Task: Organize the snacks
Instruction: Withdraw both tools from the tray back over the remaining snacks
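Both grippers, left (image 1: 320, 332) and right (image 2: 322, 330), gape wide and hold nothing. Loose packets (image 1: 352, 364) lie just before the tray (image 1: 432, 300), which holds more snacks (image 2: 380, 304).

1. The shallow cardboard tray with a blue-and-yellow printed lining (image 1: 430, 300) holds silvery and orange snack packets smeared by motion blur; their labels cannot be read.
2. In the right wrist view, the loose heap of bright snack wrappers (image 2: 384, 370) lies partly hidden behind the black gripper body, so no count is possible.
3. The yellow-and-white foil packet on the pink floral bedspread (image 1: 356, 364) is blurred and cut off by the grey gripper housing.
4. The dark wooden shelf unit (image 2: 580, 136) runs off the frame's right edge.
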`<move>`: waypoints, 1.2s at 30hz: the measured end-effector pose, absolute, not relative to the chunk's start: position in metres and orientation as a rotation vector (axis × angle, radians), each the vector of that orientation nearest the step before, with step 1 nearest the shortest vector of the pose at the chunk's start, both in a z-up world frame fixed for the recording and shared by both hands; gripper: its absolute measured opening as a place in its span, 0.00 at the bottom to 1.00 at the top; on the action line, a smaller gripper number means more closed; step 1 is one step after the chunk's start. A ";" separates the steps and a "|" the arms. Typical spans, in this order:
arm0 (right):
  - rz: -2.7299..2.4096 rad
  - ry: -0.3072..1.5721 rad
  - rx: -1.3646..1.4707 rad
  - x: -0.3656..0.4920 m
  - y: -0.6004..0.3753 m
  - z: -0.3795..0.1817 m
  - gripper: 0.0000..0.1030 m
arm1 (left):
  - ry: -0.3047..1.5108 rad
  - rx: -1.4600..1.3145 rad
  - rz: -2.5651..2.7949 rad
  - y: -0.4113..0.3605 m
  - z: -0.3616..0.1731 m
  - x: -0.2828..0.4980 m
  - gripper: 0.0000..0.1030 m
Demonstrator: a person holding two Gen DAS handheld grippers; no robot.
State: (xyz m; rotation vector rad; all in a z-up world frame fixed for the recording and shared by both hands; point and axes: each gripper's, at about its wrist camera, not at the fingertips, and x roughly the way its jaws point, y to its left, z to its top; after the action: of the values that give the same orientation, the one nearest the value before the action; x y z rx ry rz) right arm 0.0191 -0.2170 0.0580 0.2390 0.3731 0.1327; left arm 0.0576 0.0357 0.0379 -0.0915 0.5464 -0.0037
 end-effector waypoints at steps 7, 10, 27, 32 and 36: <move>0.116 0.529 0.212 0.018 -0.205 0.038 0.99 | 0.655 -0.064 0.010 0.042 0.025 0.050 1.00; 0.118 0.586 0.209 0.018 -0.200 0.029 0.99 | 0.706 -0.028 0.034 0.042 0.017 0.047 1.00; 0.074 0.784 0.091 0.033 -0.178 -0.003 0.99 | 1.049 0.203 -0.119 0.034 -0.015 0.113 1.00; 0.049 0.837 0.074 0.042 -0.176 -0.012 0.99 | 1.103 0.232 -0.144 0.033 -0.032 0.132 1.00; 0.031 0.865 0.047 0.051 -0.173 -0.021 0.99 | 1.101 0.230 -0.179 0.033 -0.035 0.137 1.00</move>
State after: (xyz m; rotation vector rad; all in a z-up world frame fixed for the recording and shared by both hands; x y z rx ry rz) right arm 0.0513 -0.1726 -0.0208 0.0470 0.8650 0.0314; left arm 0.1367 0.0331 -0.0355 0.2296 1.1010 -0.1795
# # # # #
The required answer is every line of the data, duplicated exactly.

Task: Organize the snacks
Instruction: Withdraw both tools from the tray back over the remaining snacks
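Both grippers, left (image 1: 320, 332) and right (image 2: 322, 330), gape wide and hold nothing. Loose packets (image 1: 352, 364) lie just before the tray (image 1: 432, 300), which holds more snacks (image 2: 380, 304).

1. The shallow cardboard tray with a blue-and-yellow printed lining (image 1: 430, 300) holds silvery and orange snack packets smeared by motion blur; their labels cannot be read.
2. In the right wrist view, the loose heap of bright snack wrappers (image 2: 384, 370) lies partly hidden behind the black gripper body, so no count is possible.
3. The yellow-and-white foil packet on the pink floral bedspread (image 1: 356, 364) is blurred and cut off by the grey gripper housing.
4. The dark wooden shelf unit (image 2: 580, 136) runs off the frame's right edge.
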`<move>`: waypoints, 1.2s at 30hz: the measured end-effector pose, absolute, not relative to the chunk's start: position in metres and orientation as a rotation vector (axis × angle, radians), each the vector of that orientation nearest the step before, with step 1 nearest the shortest vector of the pose at the chunk's start, both in a z-up world frame fixed for the recording and shared by both hands; gripper: its absolute measured opening as a place in its span, 0.00 at the bottom to 1.00 at the top; on the action line, a smaller gripper number means more closed; step 1 is one step after the chunk's start. A ";" separates the steps and a "|" the arms. Typical spans, in this order:
arm0 (right):
  - rz: -2.7299..2.4096 rad
  - ry: -0.3072..1.5721 rad
  - rx: -1.3646..1.4707 rad
  - x: -0.3656..0.4920 m
  - y: -0.6004..0.3753 m
  - z: -0.3795..0.1817 m
  - gripper: 0.0000..0.1030 m
arm1 (left):
  - ry: -0.3047..1.5108 rad
  - rx: -1.4600..1.3145 rad
  - rz: -2.5651..2.7949 rad
  - y: -0.4113..0.3605 m
  - z: -0.3616..0.1731 m
  - x: -0.2828..0.4980 m
  - gripper: 0.0000..0.1030 m
Demonstrator: a person holding two Gen DAS handheld grippers; no robot.
State: (xyz m; rotation vector rad; all in a z-up world frame fixed for the recording and shared by both hands; point and axes: each gripper's, at about its wrist camera, not at the fingertips, and x roughly the way its jaws point, y to its left, z to its top; after the action: of the values that give the same orientation, the one nearest the value before the action; x y z rx ry rz) right arm 0.0191 -0.2170 0.0580 0.2390 0.3731 0.1327; left arm 0.0576 0.0357 0.0379 -0.0915 0.5464 -0.0037
 end-effector waypoints at steps 7, 10, 27, 32 and 36: <move>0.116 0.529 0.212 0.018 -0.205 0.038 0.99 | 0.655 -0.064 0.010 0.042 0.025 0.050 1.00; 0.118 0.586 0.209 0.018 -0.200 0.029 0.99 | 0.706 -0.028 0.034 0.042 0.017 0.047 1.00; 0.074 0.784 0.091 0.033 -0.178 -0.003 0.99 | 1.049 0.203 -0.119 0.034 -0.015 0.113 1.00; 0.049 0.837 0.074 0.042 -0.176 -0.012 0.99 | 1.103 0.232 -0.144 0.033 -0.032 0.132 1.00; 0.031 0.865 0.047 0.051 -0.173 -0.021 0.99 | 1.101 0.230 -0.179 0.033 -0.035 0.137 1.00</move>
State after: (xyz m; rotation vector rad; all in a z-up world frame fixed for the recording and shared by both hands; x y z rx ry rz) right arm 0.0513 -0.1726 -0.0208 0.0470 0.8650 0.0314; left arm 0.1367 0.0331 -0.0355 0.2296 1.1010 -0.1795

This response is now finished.